Giobbe non permise che niente intaccasse la sua integrità

Imitiamo la fede di Giobbe

 Diamo all’integrità lo stesso valore che le dava Giobbe? A parole può essere facile rispondere di sì ma, come Giobbe aveva capito, l’integrità va ben oltre le parole. Dimostriamo devozione completa a Dio se nella vita di tutti i giorni gli ubbidiamo e facciamo quello che lui considera giusto, anche quando viviamo situazioni difficili. Così, renderemo sicuramente felice Geova e dimostreremo che Satana ha fallito, proprio come fece Giobbe tanto tempo fa. Questo è senza dubbio il modo migliore di imitare la fede di Giobbe!
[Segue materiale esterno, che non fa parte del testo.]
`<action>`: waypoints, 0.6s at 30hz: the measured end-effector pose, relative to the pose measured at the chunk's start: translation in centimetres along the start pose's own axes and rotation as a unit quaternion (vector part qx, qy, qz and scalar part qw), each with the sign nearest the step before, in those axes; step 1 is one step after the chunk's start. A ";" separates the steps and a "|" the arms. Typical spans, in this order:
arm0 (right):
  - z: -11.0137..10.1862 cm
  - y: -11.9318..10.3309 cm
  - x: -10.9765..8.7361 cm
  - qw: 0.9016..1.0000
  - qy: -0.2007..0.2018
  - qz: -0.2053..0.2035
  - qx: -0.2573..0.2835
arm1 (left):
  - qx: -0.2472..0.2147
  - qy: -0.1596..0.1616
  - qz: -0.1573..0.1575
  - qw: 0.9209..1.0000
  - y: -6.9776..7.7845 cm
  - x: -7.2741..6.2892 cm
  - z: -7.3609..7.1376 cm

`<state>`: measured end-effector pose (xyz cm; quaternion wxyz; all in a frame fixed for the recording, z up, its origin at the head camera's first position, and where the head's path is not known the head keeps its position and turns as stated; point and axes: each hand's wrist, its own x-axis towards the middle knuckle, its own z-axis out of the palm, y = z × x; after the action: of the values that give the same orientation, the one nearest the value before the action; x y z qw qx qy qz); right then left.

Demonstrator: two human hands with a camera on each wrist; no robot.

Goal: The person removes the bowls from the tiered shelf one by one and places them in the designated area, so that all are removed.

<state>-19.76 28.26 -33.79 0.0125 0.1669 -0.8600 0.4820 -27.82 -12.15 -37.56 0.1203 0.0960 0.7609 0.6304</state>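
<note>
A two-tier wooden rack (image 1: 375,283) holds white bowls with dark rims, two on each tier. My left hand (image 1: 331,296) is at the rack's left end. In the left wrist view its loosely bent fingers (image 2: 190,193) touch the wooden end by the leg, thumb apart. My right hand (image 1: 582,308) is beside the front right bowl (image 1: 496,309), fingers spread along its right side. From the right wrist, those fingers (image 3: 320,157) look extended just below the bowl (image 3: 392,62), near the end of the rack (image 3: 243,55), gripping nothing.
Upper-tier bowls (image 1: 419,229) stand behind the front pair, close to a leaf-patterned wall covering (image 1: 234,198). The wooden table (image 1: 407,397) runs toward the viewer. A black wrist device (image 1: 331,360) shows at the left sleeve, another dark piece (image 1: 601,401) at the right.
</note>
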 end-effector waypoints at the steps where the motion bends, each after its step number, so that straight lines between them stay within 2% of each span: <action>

 La storia di Giobbe però è tutt’altro che conclusa. Giobbe aveva perso di vista la cosa più importante: era così preoccupato di dimostrare di essere giusto che si era dimenticato di difendere la reputazione di Dio. Doveva quindi essere corretto e imparare a vedere le cose come le vedeva Dio. Inoltre, visto che soffriva così tanto, aveva davvero bisogno di conforto. Cosa avrebbe fatto Geova per quest’uomo fedele e integro? Un altro articolo di questa serie risponderà a queste domande.

a Stranamente Elifaz era convinto che lui e i suoi amici si erano rivolti a Giobbe con gentilezza, forse perché non avevano alzato la voce (Giobbe 15:11). Anche parole dette in tono gentile, però, possono ferire profondamente.

b A quanto si sa, fu solo 3.000 anni più tardi che gli scienziati avanzarono una teoria valida in base alla quale la terra non ha bisogno di poggiare su alcun tipo di oggetto o materia. Gli esseri umani in generale non ebbero una prova tangibile delle parole di Giobbe finché non vennero scattate fotografie dallo spazio.